WHAT THE TASK ASKS >> For the data below, retype word for word the lines from the one containing "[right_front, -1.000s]" through the one containing "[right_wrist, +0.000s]"; drop the pictures.

PROVIDED MATERIAL >>
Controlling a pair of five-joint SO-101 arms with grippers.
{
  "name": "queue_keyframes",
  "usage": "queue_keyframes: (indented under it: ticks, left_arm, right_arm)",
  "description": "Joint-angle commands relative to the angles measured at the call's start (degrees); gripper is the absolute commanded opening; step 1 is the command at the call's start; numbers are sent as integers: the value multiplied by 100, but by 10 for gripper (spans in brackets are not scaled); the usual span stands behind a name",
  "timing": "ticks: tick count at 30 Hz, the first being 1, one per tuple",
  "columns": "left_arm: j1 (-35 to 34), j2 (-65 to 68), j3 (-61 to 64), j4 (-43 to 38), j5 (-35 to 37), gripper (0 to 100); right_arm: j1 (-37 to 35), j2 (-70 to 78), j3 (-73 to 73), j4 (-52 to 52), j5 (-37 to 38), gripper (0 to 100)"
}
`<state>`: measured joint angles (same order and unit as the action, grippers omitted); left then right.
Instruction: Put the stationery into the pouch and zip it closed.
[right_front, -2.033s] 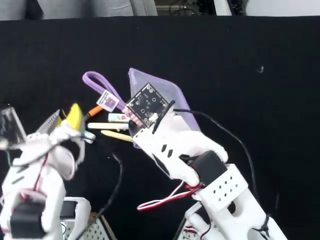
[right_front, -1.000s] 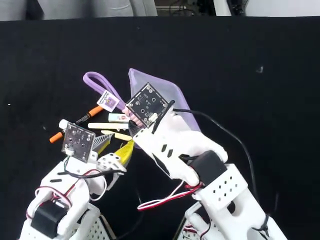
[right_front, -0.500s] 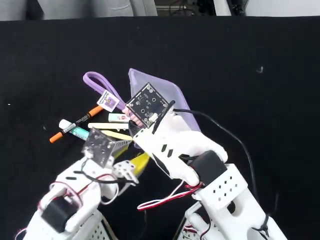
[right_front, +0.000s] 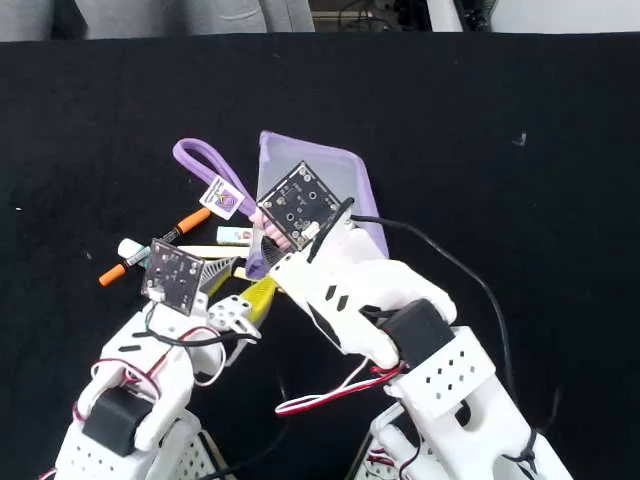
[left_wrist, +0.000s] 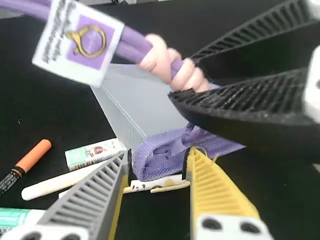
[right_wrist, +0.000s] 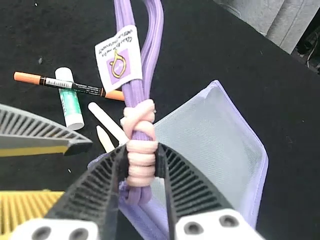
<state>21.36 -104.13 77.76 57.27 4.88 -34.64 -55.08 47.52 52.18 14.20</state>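
The purple mesh pouch (right_front: 330, 180) lies mid-table; its strap (right_front: 200, 160) with a paper tag (right_front: 222, 197) loops off to the left. My right gripper (right_wrist: 141, 150) is shut on the strap's pink-wrapped knot (right_wrist: 140, 125), and sits at the pouch's near-left corner (right_front: 262, 240). My left gripper (left_wrist: 159, 155) is open, its grey and yellow fingers on either side of the pouch's purple corner (left_wrist: 160, 162). It sits just below the right one (right_front: 238, 278). An orange pen (right_front: 150, 250), a green-white tube (right_wrist: 70, 105) and cream sticks (right_wrist: 107, 117) lie left of the pouch.
Black cloth covers the table (right_front: 520, 200), with open room to the right and at the back. Both arm bodies crowd the near middle, and a red-white cable (right_front: 330, 395) hangs between them. A small green-white packet (left_wrist: 95, 151) lies beside the sticks.
The left arm swung in from the far left edge and brought its fingers to the pouch's corner. The pouch and strap shifted slightly. The right arm held still.
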Motion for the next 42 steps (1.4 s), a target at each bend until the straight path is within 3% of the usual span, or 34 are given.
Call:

OUTPUT BELOW >>
[right_front, -1.000s] 
[right_front, -0.500s] 
[right_front, +0.000s] 
[left_wrist, +0.000s] 
[right_wrist, +0.000s] 

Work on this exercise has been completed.